_Task prompt:_ Copy the result of filtering the entries below for lines that include the string "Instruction".
───── Data extract ─────
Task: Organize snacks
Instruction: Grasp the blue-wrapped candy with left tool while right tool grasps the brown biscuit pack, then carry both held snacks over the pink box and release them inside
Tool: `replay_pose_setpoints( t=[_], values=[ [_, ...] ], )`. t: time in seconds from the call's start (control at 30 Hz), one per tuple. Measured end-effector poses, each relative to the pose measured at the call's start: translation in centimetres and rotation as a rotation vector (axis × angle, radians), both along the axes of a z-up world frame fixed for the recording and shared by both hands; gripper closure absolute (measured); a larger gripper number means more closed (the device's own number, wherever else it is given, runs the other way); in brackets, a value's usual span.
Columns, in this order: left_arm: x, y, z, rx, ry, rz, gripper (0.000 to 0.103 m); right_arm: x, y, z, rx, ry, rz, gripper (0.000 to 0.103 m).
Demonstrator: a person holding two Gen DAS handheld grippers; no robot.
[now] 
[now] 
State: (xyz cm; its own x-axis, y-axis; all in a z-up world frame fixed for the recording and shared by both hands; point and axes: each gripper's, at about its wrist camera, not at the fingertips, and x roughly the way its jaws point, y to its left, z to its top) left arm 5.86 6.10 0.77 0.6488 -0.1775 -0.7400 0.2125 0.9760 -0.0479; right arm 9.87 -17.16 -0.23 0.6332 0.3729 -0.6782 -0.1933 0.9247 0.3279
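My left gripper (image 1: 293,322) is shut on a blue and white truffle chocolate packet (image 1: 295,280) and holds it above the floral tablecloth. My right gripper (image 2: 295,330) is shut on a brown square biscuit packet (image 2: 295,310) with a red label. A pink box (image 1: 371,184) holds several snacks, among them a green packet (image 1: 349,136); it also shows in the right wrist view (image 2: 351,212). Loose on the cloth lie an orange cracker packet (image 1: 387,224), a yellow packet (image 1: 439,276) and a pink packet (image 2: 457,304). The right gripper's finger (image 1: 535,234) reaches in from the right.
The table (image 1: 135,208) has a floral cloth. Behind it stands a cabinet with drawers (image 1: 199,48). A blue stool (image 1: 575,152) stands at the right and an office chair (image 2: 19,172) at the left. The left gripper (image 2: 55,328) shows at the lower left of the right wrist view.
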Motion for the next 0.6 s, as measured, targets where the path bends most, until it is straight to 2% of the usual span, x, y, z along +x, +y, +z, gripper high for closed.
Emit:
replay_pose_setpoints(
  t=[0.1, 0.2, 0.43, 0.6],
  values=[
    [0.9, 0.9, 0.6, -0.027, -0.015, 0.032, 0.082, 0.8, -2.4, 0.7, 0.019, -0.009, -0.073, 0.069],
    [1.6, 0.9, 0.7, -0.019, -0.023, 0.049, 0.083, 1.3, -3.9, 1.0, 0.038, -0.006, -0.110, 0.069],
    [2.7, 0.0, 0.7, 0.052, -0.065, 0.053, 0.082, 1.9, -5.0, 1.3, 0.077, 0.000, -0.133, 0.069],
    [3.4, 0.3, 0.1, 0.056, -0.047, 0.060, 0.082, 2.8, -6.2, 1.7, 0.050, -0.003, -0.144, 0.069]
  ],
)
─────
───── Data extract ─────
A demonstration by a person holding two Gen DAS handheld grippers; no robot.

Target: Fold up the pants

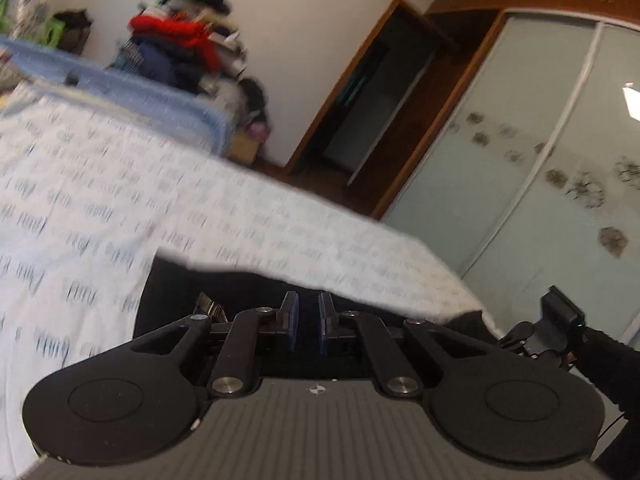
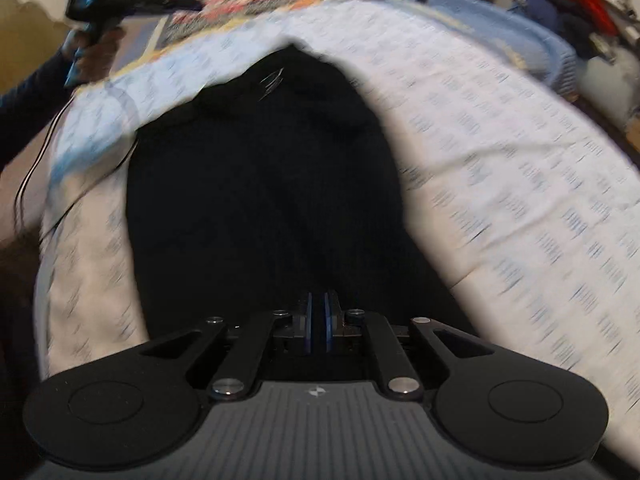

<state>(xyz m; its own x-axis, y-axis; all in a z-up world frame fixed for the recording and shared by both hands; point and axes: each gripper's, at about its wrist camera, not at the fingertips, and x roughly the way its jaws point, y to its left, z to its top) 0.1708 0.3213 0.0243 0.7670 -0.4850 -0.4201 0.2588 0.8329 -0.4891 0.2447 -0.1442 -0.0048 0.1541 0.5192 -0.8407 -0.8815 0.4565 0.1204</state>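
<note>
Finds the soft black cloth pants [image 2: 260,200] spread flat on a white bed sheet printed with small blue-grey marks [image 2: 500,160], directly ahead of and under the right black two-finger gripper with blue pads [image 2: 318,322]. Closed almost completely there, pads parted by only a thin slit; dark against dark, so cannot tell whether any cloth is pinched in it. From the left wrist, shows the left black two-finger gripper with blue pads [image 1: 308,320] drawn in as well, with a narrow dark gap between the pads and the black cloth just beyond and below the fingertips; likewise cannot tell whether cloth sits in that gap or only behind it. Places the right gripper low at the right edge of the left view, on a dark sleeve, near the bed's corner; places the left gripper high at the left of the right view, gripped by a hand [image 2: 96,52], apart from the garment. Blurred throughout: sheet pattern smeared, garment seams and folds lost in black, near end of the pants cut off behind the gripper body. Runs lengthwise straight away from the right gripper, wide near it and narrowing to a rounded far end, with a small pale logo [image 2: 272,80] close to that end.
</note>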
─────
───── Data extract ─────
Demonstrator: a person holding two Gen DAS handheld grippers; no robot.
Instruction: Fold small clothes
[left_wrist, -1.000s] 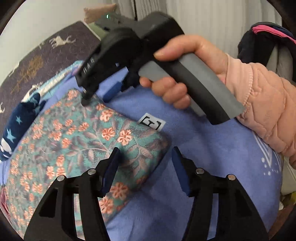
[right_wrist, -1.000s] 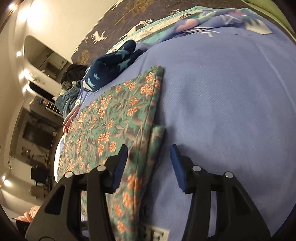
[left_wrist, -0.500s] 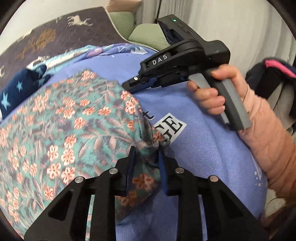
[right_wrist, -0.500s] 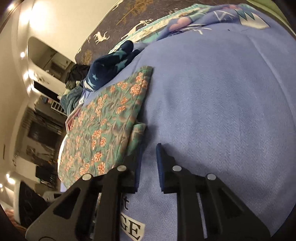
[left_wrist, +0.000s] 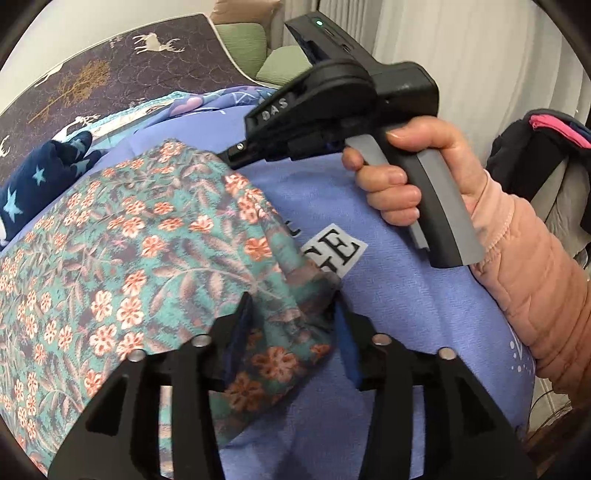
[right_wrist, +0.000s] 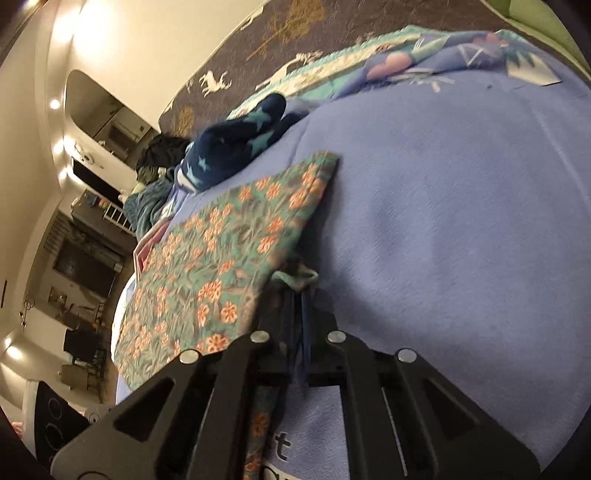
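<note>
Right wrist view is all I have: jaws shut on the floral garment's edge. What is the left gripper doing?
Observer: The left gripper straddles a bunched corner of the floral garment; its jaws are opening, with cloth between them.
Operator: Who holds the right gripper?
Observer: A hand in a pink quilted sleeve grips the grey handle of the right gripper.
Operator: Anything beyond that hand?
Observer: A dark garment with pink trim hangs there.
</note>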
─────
_Exercise solution:_
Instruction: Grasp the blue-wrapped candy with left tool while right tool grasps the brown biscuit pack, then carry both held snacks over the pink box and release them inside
Instruction: Fold small clothes

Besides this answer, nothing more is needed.